The library sets up a pthread_atfork() hook. If we let be unload, we
get a callback to stale memory.

diffstat:

 security/p11-kit/Makefile                          |   4 +-
 security/p11-kit/distinfo                          |   5 ++-
 security/p11-kit/patches/patch-Makefile.in         |  27 +++++++++++++++++----
 security/p11-kit/patches/patch-p11-kit_Makefile.am |  17 +++++++++++++
 4 files changed, 44 insertions(+), 9 deletions(-)

diffs (98 lines):

diff -r 63fefd66fc6d -r b94ae0f6048a security/p11-kit/Makefile
--- a/security/p11-kit/Makefile Thu Aug 19 12:46:44 2021 +0000
+++ b/security/p11-kit/Makefile Thu Aug 19 12:56:22 2021 +0000
@@ -1,7 +1,7 @@
-# $NetBSD: Makefile,v 1.21 2021/07/03 21:02:45 thor Exp $
+# $NetBSD: Makefile,v 1.22 2021/08/19 12:56:22 manu Exp $
 
 DISTNAME=      p11-kit-0.24.0
-PKGREVISION=   1
+PKGREVISION=   2
 CATEGORIES=    security
 #MASTER_SITES= http://p11-glue.freedesktop.org/releases/
 MASTER_SITES+= ${MASTER_SITE_GITHUB:=p11-glue/}
diff -r 63fefd66fc6d -r b94ae0f6048a security/p11-kit/distinfo
--- a/security/p11-kit/distinfo Thu Aug 19 12:46:44 2021 +0000
+++ b/security/p11-kit/distinfo Thu Aug 19 12:56:22 2021 +0000
@@ -1,8 +1,9 @@
-$NetBSD: distinfo,v 1.15 2021/06/10 10:20:50 wiz Exp $
+$NetBSD: distinfo,v 1.16 2021/08/19 12:56:22 manu Exp $
 
 SHA1 (p11-kit-0.24.0.tar.xz) = 66380b519caa58d49f31f7fb4aae7b14e91b1a40
 RMD160 (p11-kit-0.24.0.tar.xz) = 5dab40899e748c0879f1a30fc7e06811898159a7
 SHA512 (p11-kit-0.24.0.tar.xz) = 48369d6fdae79b8c5a255c821fbdb982f0c649cce07c0d92f0ff0c16322fea8919faa94067cae2efede2da3646c0e69a71a3e399b769dc2327f247bcb113eb3c
 Size (p11-kit-0.24.0.tar.xz) = 834392 bytes
-SHA1 (patch-Makefile.in) = 1393b1c8892e90362575d5d325a583921f629b3c
+SHA1 (patch-Makefile.in) = 70118888ecc6dffe5c9a5e397f62a89d708fff92
 SHA1 (patch-common_compat.c) = bdcb10cebe5e7755c81f88ef033b9dfecd7a1aad
+SHA1 (patch-p11-kit_Makefile.am) = fb90182abbe91cb3f329eb97bec1bcb15e0e9ac2
diff -r 63fefd66fc6d -r b94ae0f6048a security/p11-kit/patches/patch-Makefile.in
--- a/security/p11-kit/patches/patch-Makefile.in        Thu Aug 19 12:46:44 2021 +0000
+++ b/security/p11-kit/patches/patch-Makefile.in        Thu Aug 19 12:56:22 2021 +0000
@@ -1,11 +1,25 @@
-$NetBSD: patch-Makefile.in,v 1.4 2018/09/27 18:06:36 tnn Exp $
+$NetBSD: patch-Makefile.in,v 1.5 2021/08/19 12:56:22 manu Exp $
 
 Install examples into pkgsrc example directory.

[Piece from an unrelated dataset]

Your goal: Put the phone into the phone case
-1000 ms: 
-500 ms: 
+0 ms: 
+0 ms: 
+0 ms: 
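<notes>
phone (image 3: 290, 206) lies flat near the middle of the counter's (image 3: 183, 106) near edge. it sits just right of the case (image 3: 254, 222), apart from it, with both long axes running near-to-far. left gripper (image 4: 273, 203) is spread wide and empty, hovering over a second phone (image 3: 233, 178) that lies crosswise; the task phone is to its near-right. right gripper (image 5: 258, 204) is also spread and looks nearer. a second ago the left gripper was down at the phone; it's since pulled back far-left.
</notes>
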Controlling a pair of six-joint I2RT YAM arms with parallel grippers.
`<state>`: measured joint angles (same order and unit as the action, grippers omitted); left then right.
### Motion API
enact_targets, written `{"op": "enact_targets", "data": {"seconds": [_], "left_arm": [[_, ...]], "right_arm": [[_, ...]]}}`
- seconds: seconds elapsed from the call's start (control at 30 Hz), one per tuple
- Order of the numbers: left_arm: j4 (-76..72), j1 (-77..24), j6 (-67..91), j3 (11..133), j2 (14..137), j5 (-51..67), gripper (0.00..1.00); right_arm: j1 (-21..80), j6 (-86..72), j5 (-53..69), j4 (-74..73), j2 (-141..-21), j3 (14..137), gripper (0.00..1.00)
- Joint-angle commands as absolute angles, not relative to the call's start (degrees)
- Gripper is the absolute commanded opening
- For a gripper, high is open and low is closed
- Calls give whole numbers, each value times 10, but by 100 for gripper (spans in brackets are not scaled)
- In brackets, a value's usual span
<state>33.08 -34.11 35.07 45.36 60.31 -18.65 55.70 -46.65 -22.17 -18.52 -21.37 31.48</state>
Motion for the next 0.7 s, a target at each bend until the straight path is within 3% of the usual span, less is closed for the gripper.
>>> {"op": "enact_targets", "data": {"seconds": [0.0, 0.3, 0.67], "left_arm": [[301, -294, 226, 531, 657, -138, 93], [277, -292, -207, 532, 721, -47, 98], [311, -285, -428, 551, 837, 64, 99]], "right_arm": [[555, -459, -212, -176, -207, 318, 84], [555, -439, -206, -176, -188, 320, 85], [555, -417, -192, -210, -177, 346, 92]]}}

 Avoid non-portable use of readlink(1) in Makefile.
+Since libp11-kit installs pthread_atfork() callback, make sure
+it cannot be unloaded.
 
---- Makefile.in.orig   2018-08-28 14:02:02.000000000 +0000
-+++ Makefile.in
-@@ -1730,7 +1730,7 @@ libp11_kit_pkcs11_gnu_la_CFLAGS = -DCRYP
+--- Makefile.in.orig   2021-06-03 16:51:18.000000000 +0200
++++ Makefile.in        2021-08-17 10:49:29.475741852 +0200
+@@ -1906,9 +1906,9 @@
+       $(LTLIBINTL) \
+       $(NULL)
+ 
+ libp11_kit_la_CFLAGS = $(COMMON_CFLAGS)

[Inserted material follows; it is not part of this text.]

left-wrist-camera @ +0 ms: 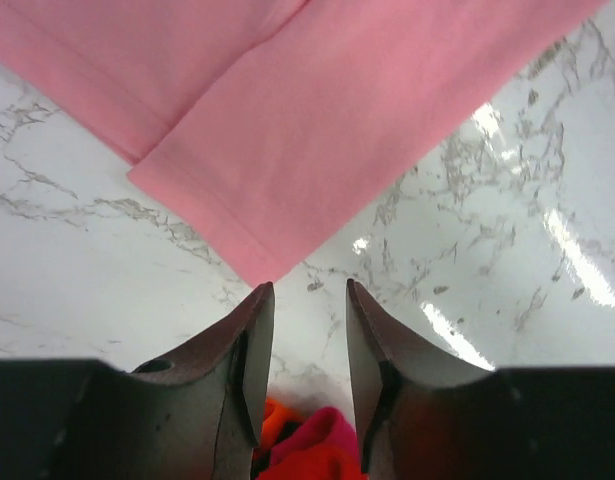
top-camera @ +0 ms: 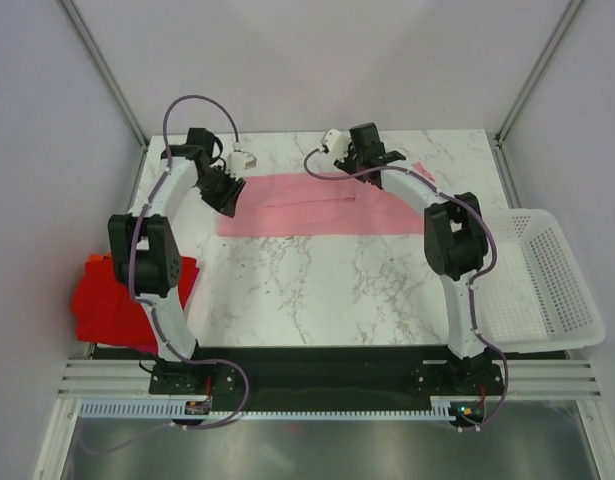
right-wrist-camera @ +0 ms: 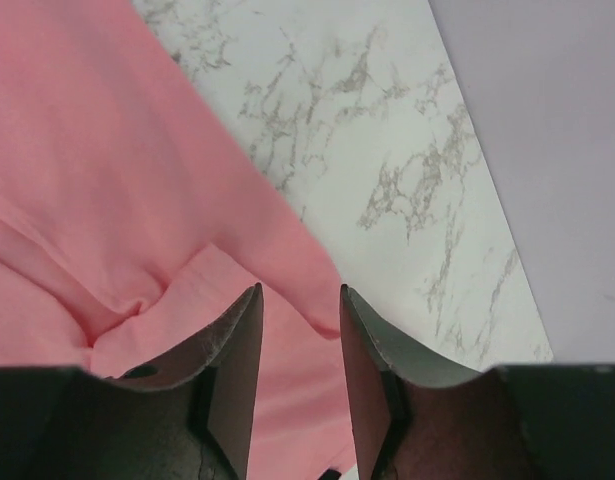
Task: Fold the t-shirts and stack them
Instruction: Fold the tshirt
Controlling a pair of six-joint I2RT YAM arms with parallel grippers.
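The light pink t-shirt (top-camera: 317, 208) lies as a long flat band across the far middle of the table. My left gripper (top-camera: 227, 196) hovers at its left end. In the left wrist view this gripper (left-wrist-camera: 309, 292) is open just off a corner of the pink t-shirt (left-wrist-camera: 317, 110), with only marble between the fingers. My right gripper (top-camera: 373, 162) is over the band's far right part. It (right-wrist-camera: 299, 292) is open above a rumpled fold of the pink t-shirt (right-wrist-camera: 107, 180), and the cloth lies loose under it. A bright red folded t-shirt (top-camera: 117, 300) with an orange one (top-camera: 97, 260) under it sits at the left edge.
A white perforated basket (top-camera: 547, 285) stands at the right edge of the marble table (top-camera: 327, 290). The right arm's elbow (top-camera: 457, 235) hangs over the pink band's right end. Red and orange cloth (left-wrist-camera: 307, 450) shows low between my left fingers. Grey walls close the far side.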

+-libp11_kit_la_LDFLAGS = -no-undefined -version-info \
++libp11_kit_la_LDFLAGS = -Wl,-z -Wl,nodelete -no-undefined -version-info \
+       $(P11KIT_LT_RELEASE) $(am__append_3) $(am__append_4)

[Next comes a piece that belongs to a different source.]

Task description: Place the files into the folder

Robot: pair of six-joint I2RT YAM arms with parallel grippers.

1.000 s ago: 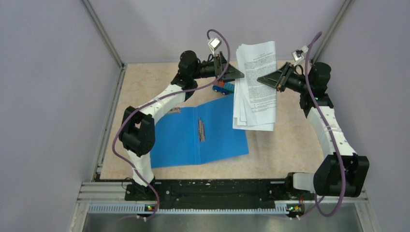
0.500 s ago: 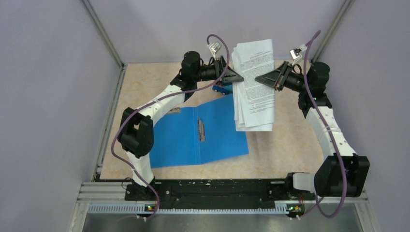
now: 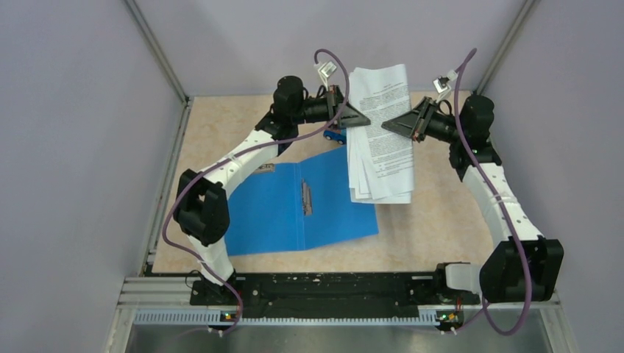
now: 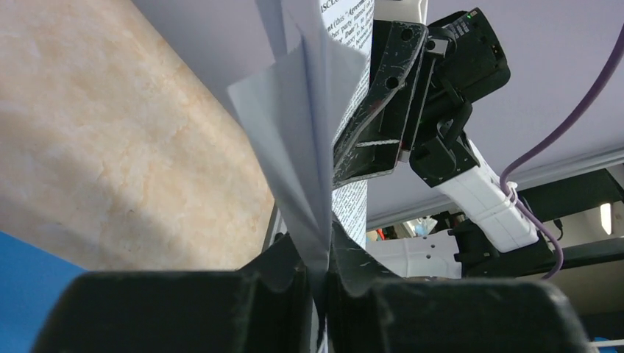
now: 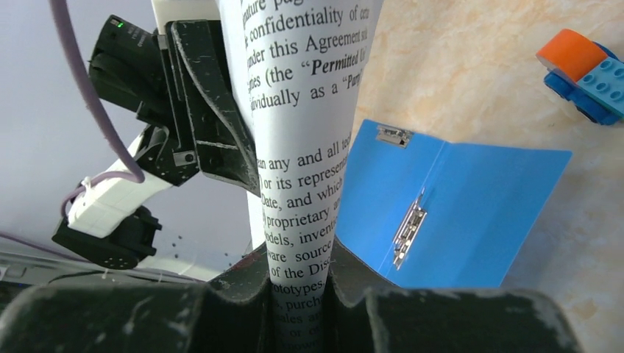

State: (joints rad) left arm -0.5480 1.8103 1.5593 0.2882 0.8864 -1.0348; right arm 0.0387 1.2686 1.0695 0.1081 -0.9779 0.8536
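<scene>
Above beige tabletop (image 3: 221, 132), lilac walls (image 3: 73, 147) around, files (image 3: 383, 158) in closed left gripper (image 3: 366, 120) and closed right gripper (image 3: 388, 125), folder (image 3: 272, 213) open.

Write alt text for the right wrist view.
The right gripper clamps the files, which rise up the frame; the left gripper holds them from the far side. Behind lie the open folder and a toy truck on the table.

Loose stack of paper sheets (image 3: 380, 136): white, dense black print (some words bold italic). Thin plastic folder (image 3: 257, 213): bright blue; spine strip (image 3: 301, 232) apparently paler. Small brick toy truck (image 5: 585, 73): blue, orange top. Table surface (image 3: 221, 132): mottled beige.
</scene>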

+ libp11_kit_la_SOURCES = \
+       p11-kit/proxy.c p11-kit/proxy.h p11-kit/proxy-init.c \
+       p11-kit/rpc-server.c \
+@@ -1971,9 +1971,9 @@
+ 
  @OS_WIN32_FALSE@p11_kit_client_la_LIBADD = $(libp11_kit_la_LIBADD)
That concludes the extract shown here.